§ **What you will do**
Reproduce exactly, from the data that follows, the line with "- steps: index", the line with "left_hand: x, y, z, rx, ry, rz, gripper", and every line that lies between them.
──────────
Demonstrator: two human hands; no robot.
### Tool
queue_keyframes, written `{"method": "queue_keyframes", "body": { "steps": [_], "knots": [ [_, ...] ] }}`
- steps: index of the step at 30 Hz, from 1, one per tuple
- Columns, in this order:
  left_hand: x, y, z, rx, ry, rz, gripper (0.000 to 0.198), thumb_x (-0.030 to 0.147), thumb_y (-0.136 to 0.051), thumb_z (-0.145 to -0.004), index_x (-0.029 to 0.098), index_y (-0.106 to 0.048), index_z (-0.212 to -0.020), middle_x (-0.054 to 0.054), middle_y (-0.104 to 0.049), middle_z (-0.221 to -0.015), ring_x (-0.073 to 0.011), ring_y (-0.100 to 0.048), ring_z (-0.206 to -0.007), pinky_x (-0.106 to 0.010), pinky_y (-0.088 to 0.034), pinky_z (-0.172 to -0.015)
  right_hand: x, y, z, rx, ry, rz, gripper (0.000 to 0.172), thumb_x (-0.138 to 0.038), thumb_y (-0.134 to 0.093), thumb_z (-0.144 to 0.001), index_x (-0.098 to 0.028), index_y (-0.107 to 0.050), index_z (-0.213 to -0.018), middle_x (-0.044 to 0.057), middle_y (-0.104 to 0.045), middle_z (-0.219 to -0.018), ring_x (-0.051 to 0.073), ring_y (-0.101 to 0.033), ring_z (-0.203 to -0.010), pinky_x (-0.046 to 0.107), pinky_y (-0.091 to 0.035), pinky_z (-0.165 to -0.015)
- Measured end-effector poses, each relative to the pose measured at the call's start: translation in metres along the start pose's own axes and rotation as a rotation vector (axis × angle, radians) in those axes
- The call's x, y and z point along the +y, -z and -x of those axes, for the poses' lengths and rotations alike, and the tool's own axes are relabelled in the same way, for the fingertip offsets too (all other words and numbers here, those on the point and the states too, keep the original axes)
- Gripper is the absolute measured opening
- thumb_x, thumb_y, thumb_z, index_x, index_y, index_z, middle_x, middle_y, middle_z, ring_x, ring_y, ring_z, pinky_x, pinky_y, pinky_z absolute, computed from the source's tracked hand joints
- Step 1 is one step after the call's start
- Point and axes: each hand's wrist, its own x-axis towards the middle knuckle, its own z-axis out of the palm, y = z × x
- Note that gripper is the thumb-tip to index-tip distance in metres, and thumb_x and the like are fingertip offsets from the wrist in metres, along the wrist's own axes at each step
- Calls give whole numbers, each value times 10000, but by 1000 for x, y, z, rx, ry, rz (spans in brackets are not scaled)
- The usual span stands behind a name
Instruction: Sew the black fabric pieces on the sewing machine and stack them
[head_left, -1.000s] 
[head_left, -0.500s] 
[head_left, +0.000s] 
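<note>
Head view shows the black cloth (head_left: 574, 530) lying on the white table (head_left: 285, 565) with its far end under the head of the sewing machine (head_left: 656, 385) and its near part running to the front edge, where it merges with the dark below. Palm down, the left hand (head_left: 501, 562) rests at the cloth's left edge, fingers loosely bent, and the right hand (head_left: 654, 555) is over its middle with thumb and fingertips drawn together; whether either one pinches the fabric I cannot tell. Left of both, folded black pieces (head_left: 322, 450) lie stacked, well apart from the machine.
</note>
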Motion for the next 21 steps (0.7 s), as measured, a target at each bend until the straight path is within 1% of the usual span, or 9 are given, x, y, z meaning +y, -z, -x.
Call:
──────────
§ **Exercise response**
- steps: index of the step at 30 Hz, from 1, one per tuple
- Columns, in this order:
  left_hand: x, y, z, rx, ry, rz, gripper (0.000 to 0.198), thumb_x (-0.030 to 0.147), thumb_y (-0.136 to 0.051), thumb_z (-0.145 to -0.004), index_x (-0.029 to 0.098), index_y (-0.106 to 0.048), index_z (-0.212 to -0.020), middle_x (-0.054 to 0.054), middle_y (-0.104 to 0.049), middle_z (-0.221 to -0.015), ring_x (-0.073 to 0.011), ring_y (-0.100 to 0.048), ring_z (-0.206 to -0.007), pinky_x (-0.106 to 0.010), pinky_y (-0.088 to 0.034), pinky_z (-0.172 to -0.015)

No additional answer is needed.